→ **Problem to work on**:
The answer must be an exact copy of all the data below.

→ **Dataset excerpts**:
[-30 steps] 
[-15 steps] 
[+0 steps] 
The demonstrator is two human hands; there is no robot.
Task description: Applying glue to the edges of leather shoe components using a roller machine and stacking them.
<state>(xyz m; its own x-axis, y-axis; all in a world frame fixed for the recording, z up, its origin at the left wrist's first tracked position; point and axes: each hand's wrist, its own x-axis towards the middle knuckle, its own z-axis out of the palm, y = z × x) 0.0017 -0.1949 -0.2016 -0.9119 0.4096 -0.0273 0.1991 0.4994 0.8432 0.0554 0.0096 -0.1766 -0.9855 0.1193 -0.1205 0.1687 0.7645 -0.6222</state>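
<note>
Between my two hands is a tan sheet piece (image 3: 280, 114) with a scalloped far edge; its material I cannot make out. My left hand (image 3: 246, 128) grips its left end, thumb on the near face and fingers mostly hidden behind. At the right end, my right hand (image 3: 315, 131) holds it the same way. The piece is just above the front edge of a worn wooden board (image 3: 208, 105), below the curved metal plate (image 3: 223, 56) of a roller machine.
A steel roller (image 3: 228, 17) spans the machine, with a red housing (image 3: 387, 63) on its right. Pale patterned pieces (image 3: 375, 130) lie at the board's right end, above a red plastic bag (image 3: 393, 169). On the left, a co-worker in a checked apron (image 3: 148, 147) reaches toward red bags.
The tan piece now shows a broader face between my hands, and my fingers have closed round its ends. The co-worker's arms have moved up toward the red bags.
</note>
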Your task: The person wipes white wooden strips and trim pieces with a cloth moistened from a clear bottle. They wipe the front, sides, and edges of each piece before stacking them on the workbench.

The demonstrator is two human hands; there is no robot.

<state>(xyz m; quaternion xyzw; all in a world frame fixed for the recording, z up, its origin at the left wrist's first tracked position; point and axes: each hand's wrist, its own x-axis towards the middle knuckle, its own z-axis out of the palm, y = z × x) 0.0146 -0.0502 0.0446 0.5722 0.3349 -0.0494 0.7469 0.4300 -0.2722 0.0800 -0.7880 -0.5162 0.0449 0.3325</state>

→ **Problem solution**:
[-30 steps] 
[-15 steps] 
[+0 steps] 
The demonstrator is two human hands; there is no robot.
Task description: Applying glue to the edges of leather shoe components using a roller machine and stacking them.
<state>(xyz m; its own x-axis, y-axis; all in a world frame fixed for the recording, z up, its origin at the left wrist's first tracked position; point and axes: each hand's wrist, its own x-axis towards the middle knuckle, its own z-axis out of the palm, y = z × x) 0.0017 -0.1949 -0.2016 -0.9119 0.4096 -0.0273 0.1991 0.4994 0.8432 0.0554 0.0096 -0.1766 -0.9855 0.1193 -0.1205 0.1687 0.7645 -0.6222</state>
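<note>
Between my two hands is a tan sheet piece (image 3: 280, 114) with a scalloped far edge; its material I cannot make out. My left hand (image 3: 246, 128) grips its left end, thumb on the near face and fingers mostly hidden behind. At the right end, my right hand (image 3: 315, 131) holds it the same way. The piece is just above the front edge of a worn wooden board (image 3: 208, 105), below the curved metal plate (image 3: 223, 56) of a roller machine.
A steel roller (image 3: 228, 17) spans the machine, with a red housing (image 3: 387, 63) on its right. Pale patterned pieces (image 3: 375, 130) lie at the board's right end, above a red plastic bag (image 3: 393, 169). On the left, a co-worker in a checked apron (image 3: 148, 147) reaches toward red bags.
The tan piece now shows a broader face between my hands, and my fingers have closed round its ends. The co-worker's arms have moved up toward the red bags.
</note>
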Your task: The person wipes white wooden strips and trim pieces with a cloth moistened from a clear bottle. They wipe the front, sides, and edges of each piece before stacking them on the workbench.

The demonstrator is two human hands; there is no robot.

<state>(xyz m; quaternion xyzw; all in a world frame fixed for the recording, z up, its origin at the left wrist's first tracked position; point and axes: each hand's wrist, its own x-axis towards the middle knuckle, its own z-axis out of the palm, y = z × x) 0.0146 -0.0502 0.0446 0.5722 0.3349 -0.0494 0.7469 0.4300 -0.2722 0.0800 -0.7880 -0.5162 0.0449 0.3325</state>

The exercise has been fully answered.